What you will do
Scan the entries below for the word "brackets". Copy out every line in which it occurs.
------ Available records ------
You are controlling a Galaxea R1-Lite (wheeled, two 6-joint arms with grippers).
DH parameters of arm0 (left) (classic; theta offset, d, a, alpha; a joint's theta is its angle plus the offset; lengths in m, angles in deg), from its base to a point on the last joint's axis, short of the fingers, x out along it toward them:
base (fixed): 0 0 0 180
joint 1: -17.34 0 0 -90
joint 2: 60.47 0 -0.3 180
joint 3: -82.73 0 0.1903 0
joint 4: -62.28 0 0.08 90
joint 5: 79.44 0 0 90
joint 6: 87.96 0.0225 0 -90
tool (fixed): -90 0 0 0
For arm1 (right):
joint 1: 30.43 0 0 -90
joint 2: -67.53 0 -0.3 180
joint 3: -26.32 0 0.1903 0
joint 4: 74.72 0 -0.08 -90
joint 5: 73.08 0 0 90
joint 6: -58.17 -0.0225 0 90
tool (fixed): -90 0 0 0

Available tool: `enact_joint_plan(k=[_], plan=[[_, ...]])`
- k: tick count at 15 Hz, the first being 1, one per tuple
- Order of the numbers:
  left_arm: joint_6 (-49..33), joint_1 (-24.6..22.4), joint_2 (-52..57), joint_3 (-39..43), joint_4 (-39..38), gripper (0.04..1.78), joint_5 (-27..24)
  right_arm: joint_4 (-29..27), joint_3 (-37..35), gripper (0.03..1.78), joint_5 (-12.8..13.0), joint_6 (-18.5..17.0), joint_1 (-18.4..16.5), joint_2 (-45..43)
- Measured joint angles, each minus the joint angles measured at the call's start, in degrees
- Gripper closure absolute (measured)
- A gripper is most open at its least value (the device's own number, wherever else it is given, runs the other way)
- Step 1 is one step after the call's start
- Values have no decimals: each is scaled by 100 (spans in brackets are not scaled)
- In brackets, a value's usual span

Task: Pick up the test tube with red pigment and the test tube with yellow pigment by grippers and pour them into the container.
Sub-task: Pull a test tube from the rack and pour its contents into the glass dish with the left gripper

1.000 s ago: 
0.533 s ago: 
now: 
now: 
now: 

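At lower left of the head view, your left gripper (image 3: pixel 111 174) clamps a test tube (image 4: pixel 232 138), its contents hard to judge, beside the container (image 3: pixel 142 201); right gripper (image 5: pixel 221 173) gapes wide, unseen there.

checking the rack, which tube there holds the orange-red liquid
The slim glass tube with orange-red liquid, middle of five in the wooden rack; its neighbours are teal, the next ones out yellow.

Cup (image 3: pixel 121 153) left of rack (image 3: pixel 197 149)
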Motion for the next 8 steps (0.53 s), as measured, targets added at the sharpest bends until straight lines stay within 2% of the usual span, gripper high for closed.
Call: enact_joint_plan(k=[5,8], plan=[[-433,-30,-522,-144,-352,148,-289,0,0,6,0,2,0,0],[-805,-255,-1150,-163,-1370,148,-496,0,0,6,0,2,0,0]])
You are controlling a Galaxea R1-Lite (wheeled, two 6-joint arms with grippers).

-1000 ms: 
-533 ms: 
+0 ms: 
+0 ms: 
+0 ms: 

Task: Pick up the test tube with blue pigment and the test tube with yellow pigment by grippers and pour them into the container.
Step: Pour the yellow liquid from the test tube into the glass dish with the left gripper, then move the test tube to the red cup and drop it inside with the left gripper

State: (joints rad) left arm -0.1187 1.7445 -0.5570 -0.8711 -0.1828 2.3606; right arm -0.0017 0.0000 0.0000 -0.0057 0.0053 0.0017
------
Exercise answer
- Values have no decimals: each is scaled by 100 (spans in brackets are not scaled)
- In brackets, a value's usual span

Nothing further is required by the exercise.